Between them, Mum and Kit arrange my presents in a heap on the rug – another Monk family ritual performed on all gift-worthy occasions. Everyone takes their turn to pick a present out of the pile and hand it to its recipient. The picking must be done in order of age: Benji, Fran, me, Anton, Kit, Mum, Dad, then back to Benji again if there are still more parcels to be distributed. The system is not without its flaws: when it’s my birthday and my turn to pick, obviously I know that I’ll end up giving whichever present I select to myself. For years, Dad has been lobbying for change: if the occasion is a birthday rather than Christmas, the person whose birthday it is should be excluded from the picking. Mum is violently opposed to a reform along these lines, and has so far succeeded in blocking it.

The whole pantomime makes me want to shoot myself in the head.

This year, Benji has bought me a lavender bag in the shape of a heart. I give him a thank you cuddle and he tries to wriggle free. ‘When people die, when they’re a hundred, their hearts stop beating,’ he says. ‘Don’t they, Daddy?’

Mum and Dad give me what they always give me – and Fran, Kit and Anton – and have done ever since we’ve had homes of our own, for our birthdays, Christmas and Easter: a Monk & Sons voucher for £100. I plaster a smile to my face, kiss them both, feign gratitude.

Kit’s parents used to be good at presents. I assume they still are, even if they no longer buy them for us. I always loved the things they gave me: spa day vouchers, tickets to the opera, membership of wine and chocolate clubs.

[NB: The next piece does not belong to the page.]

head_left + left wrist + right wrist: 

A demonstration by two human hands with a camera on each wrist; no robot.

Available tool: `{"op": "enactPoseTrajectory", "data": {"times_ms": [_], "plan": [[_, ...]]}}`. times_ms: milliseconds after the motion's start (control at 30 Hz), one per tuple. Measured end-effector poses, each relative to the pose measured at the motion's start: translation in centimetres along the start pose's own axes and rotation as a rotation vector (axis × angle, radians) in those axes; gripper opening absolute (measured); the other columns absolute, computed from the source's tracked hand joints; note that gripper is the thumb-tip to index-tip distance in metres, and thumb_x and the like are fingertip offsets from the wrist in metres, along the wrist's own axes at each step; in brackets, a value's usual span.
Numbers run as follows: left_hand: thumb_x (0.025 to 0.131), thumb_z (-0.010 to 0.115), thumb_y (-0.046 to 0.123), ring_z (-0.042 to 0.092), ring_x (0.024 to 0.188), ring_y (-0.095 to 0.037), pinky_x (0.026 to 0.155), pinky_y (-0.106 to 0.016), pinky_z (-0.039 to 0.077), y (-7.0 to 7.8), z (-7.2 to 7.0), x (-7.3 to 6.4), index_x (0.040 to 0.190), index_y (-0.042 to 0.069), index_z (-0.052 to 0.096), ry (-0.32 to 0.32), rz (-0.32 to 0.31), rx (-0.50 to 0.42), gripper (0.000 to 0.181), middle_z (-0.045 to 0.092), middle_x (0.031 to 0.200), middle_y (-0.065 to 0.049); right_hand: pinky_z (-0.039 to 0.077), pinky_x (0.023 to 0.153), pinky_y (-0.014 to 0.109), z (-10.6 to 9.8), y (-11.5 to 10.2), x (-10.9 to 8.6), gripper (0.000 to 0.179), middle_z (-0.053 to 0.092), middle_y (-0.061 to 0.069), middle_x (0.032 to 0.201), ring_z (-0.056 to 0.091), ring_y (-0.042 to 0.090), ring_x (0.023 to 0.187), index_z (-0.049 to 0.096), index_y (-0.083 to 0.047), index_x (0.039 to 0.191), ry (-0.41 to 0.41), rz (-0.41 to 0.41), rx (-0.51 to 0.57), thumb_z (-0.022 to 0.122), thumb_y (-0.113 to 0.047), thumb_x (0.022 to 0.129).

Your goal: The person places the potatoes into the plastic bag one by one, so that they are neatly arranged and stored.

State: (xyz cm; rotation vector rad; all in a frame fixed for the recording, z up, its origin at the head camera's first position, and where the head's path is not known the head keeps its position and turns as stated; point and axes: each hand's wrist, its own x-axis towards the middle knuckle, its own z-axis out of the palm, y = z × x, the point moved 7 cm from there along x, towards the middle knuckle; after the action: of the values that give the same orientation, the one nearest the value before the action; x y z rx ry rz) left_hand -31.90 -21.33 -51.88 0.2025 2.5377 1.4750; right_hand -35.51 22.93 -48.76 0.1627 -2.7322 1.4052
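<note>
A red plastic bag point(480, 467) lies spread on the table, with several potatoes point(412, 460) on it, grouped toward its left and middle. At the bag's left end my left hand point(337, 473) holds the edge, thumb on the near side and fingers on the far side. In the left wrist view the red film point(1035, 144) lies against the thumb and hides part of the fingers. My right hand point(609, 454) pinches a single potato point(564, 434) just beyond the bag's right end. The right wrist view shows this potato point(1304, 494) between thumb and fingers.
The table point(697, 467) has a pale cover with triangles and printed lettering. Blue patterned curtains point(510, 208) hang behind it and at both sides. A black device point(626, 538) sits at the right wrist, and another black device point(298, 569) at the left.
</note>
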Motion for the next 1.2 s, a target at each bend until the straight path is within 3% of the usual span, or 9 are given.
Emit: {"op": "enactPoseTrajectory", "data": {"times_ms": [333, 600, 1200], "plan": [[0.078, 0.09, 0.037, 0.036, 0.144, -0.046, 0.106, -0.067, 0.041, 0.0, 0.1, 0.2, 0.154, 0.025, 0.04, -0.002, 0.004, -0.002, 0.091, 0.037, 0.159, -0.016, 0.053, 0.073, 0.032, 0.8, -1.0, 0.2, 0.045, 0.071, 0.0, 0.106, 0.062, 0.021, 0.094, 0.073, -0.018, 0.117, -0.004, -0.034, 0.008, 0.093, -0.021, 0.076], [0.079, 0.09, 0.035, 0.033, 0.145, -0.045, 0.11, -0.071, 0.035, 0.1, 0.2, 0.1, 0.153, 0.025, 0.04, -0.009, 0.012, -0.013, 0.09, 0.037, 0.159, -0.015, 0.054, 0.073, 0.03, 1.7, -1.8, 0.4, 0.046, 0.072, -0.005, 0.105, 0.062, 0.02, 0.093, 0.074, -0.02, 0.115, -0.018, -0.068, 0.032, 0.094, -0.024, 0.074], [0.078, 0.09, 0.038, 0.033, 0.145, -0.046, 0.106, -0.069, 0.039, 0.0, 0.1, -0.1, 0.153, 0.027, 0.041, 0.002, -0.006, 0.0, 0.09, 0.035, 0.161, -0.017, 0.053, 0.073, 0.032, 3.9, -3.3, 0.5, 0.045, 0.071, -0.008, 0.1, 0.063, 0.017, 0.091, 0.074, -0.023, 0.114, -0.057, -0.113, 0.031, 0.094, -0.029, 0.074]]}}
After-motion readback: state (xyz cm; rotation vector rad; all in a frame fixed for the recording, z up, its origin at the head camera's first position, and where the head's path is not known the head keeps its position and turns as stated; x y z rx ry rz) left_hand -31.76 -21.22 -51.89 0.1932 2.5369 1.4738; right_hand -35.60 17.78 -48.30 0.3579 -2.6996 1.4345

Kit was never impressed. ‘Anyone can buy stuff like that,’ he said. ‘They’re corporate client gifts, from people with plenty of money who don’t care.’ Even before he cut his parents off, he didn’t seem to like them much. I couldn’t understand it. ‘I’d give anything to have parents who were normal, interesting people,’ I told him, impressed by the way that Nigel and Barbara Bowskill, who lived in Bracknell, often drove into London to go to the theatre or to an art exhibition.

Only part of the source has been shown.